DASH, the organization behind the DASH token, the cryptocurrency currently ranked 79 by market capitalization, is also a popular example. DASH has a fully decentralized and autonomous governance structure.
JennyDAO is a decentralized organization in the non-fungible token space. This DAO provides fractional ownership of NFTs, where smart contracts control the organization’s NFT vault, as members oversee their purchase.
The Switzerland-based Jelurida ecosystem is a decentralized, autonomous blockchain software company that offers public, private, and hybrid blockchain implementations as a service. Jelurida strives for greater scalability, by separating their transactional coins used for smart contracts, and their governance tokens used within the organization.
5. What is the future of DAOs?
Decentralized autonomous organizations enable a community to work towards a common goal, without the need for a central coordinating entity. DAOs resolve the issues of trust, by programming their governance rules in smart contract algorithms, to steer the organization towards the common interest of the participants.
Despite their potential as a new and disruptive organizational structure, DAOs still face issues related to their security and legality. There is also a lack of understanding by new investors looking to get involved, not to mention the technical competence required to maintain and secure the underlying infrastructure and consensus mechanism.

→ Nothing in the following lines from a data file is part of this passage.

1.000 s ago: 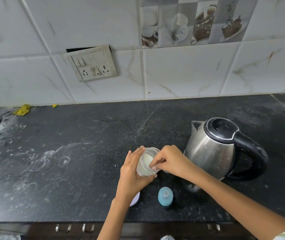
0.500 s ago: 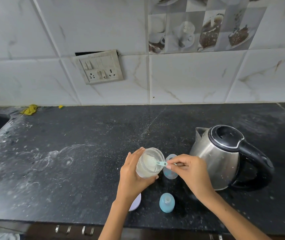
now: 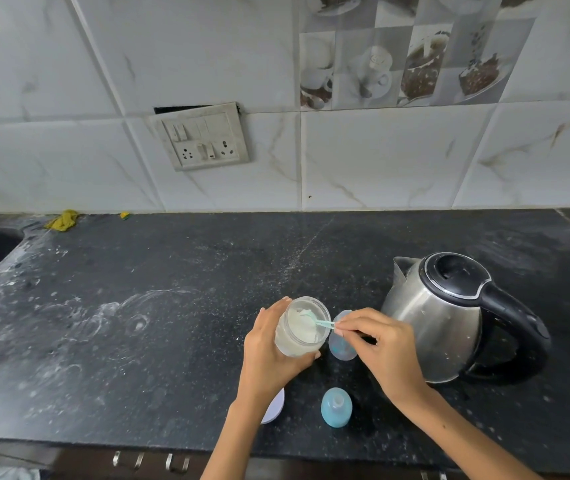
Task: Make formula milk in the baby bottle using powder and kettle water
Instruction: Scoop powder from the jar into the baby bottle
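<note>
The left hand [image 3: 273, 351] is wrapping around a small clear jar [image 3: 302, 327] and holding it tilted over the black table [image 3: 138, 341]. The fingers are curled shut on the jar's side. The jar is holding white powder [image 3: 299, 323].

The right hand [image 3: 378, 344] is pinching the handle of a little light blue scoop [image 3: 321, 322] between thumb and fingers. The scoop's front end is sitting inside the mouth of the jar, in the powder.

The baby bottle [image 3: 340, 344] is standing on the table just beside the jar, between the two hands. It is clear with some blue marks on it, and its top is open. The right hand is covering part of it.

A blue bottle top [image 3: 336, 407] is resting on the table nearer to the person, apart from the bottle. A white lid [image 3: 274, 408] is lying flat on the table, partly hiding under the left wrist.

The shiny steel kettle [image 3: 449, 323] with a black lid and black handle is standing on the table to the right, near the right hand. Its spout is pointing toward the wall.

The table is looking dusty, with white smears. A yellow cloth [image 3: 63, 220] is lying far back on the left by the wall. A switch plate [image 3: 204, 136] is hanging a bit crooked on the white tiled wall.
</note>
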`<control>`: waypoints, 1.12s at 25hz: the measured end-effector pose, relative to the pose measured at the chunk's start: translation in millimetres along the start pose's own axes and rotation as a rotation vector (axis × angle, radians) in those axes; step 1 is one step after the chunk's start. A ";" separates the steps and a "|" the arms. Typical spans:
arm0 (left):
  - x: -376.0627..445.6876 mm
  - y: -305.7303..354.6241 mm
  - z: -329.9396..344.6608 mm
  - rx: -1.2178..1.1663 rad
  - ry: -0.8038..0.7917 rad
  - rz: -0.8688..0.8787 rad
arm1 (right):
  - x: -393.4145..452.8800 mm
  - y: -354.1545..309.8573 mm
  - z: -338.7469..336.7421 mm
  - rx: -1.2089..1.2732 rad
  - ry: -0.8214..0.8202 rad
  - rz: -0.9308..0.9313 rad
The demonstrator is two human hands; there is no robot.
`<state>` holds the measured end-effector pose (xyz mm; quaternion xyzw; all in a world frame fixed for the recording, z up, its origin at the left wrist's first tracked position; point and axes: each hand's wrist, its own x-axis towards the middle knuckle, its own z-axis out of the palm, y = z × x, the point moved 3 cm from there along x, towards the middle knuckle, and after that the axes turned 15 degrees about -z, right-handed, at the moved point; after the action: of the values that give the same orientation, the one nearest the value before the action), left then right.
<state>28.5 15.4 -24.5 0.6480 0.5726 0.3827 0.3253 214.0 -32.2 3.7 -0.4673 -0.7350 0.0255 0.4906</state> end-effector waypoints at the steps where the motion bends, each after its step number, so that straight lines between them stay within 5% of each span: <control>1: 0.2 0.0 -0.4 0.002 0.003 0.000 | 0.9 0.9 0.4 0.047 0.008 0.077; 6: 0.2 -1.3 -2.4 -0.004 0.011 -0.030 | 1.2 11.4 6.4 0.459 0.088 0.694; 9: 0.2 -6.2 -1.6 -0.026 -0.016 -0.066 | -0.3 10.0 11.4 0.592 0.087 0.852; 21: 7.5 -41.2 -2.9 -0.041 -0.204 -0.260 | -1.6 -6.0 32.2 0.590 0.144 0.927; 24: -5.2 -33.7 -4.9 -0.005 -0.118 -0.235 | -5.0 -10.6 24.5 0.589 0.180 0.919; 28: -37.3 -3.5 8.3 -0.082 0.067 0.020 | -17.9 -13.2 -2.3 0.572 0.303 0.886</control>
<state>32.1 -21.0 -36.2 0.6269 0.5604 0.4303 0.3283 208.5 -53.4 -1.1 -0.5787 -0.3527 0.3607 0.6408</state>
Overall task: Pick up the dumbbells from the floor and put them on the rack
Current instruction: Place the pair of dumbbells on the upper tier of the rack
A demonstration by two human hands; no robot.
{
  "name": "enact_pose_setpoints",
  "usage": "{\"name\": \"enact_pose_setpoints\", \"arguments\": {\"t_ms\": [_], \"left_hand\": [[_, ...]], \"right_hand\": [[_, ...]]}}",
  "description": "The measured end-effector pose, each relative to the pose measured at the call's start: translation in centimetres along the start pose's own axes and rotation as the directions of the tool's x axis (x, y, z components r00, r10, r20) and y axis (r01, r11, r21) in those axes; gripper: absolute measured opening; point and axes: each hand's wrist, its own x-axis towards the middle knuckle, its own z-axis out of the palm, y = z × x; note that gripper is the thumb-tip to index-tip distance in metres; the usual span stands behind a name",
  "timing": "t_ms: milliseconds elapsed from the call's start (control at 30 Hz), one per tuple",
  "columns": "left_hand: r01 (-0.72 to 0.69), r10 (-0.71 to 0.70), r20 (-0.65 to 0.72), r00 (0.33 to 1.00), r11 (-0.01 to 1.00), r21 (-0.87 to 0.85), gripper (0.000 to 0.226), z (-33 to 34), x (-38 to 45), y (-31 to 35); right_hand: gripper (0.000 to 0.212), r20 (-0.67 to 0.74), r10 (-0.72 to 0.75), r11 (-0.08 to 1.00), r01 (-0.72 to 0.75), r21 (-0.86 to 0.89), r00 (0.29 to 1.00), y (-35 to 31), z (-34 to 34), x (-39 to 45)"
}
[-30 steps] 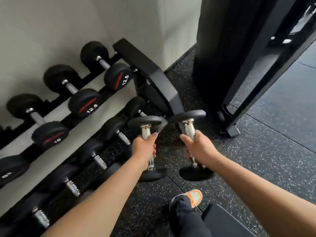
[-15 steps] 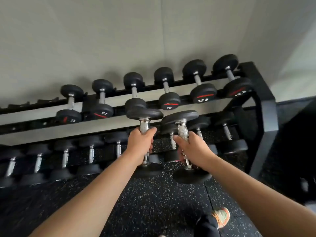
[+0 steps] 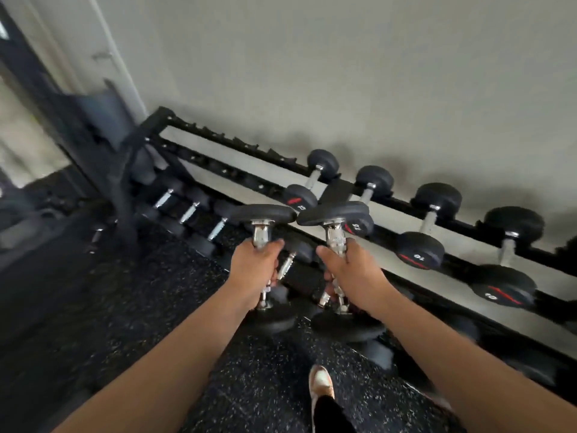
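Observation:
My left hand (image 3: 254, 270) is closed around the chrome handle of a black dumbbell (image 3: 263, 213), held upright in the air. My right hand (image 3: 352, 273) grips a second black dumbbell (image 3: 337, 212) the same way, its top head almost touching the other one. Both are carried in front of the two-tier black rack (image 3: 237, 145). The left stretch of the rack's upper tier holds no dumbbells. The lower heads of the held dumbbells are blurred below my wrists.
Racked dumbbells marked 15 (image 3: 299, 196) and 10 (image 3: 420, 250) sit on the upper tier to the right; several more line the lower tier (image 3: 187, 212). A dark machine frame (image 3: 46, 98) stands at the left. My shoe (image 3: 321, 382) is on the speckled rubber floor (image 3: 125, 292).
The view has swung left along the rack, now showing its left end and the unfilled upper cradles. Both hands still hold their dumbbells upright, side by side.

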Motion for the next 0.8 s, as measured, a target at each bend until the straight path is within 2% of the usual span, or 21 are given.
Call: {"name": "enact_pose_setpoints", "arguments": {"t_ms": [167, 300, 433, 600, 733, 800], "left_hand": [[-0.011, 0.006, -0.199, 0.98, 1.0, -0.025, 0.02, -5.4, 5.1, 2.0], [-0.015, 0.021, -0.389, 0.921, 1.0, 0.019, 0.019, -9.1, 8.6, 3.5], [-0.022, 0.024, -0.507, 0.862, 1.0, 0.01, 0.016, -12.4, 11.3, 4.2], [0.019, -0.016, -0.579, 0.815, 1.0, -0.002, 0.021, -15.9, 14.3, 4.5], [0.041, -0.057, -0.611, 0.789, 0.998, -0.041, 0.021, -19.5, 18.0, 4.3], [0.047, -0.067, -0.612, 0.788, 0.998, -0.049, 0.021, -21.0, 19.6, 4.1]], "right_hand": [[0.027, 0.186, -0.117, 0.992, 0.123, -0.019, 0.976, -3.6, 5.7, 8.5], [0.023, 0.337, -0.187, 0.981, 0.194, 0.014, 0.923, -6.5, 9.8, 14.5], [0.024, 0.452, -0.243, 0.967, 0.253, 0.04, 0.858, -9.1, 13.6, 19.4], [0.017, 0.562, -0.295, 0.953, 0.277, 0.12, 0.773, -11.3, 18.2, 23.7], [0.027, 0.593, -0.308, 0.948, 0.29, 0.13, 0.744, -13.3, 22.9, 26.8], [0.021, 0.598, -0.306, 0.947, 0.304, 0.108, 0.741, -14.0, 24.6, 28.1]]}}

Even in the world of cryptocurrency and decentralized finance, DAOs are still an uncommon occurrence. But they’re slowly emerging as an alternative organizational structure. According to DeepDAO, there are now 181 DAOs, and the DAO ecosystem’s total assets under management (AUM) have grown from US$7.6 billion to US$13.4 billion from July to now.
The main driving force behind DAOs is their use cases, which will continuously increase as we make advancements in artificial intelligence, automation, the internet of things (IoT) and blockchain technology. One of its most sought-out use cases is DACs, or decentralized autonomous companies, that ditch the traditional corporate hierarchy in favor of decentralization. ShapeShift, a Denver-based company that offers global digital-asset trading platforms, is an employer that is remaking itself into a DAO.
Another new use case for DAOs is DAVs — or decentralized autonomous vehicles. DAV, a blockchain-based transportation protocol, is developing a decentralized transportation network using these principles. DAV imagines a future where smart contracts can be employed for everyday functions, such as programming cars to drive themselves to the mechanic, operating taxicabs or ride-sharing services autonomously and enabling vehicles to transact directly with client passengers.
As the economies head towards increasingly decentralized, could DAOs be in the future of government? It may not be a far stretch to imagine decentralized autonomous governments, where each citizen could be a national governance token holder.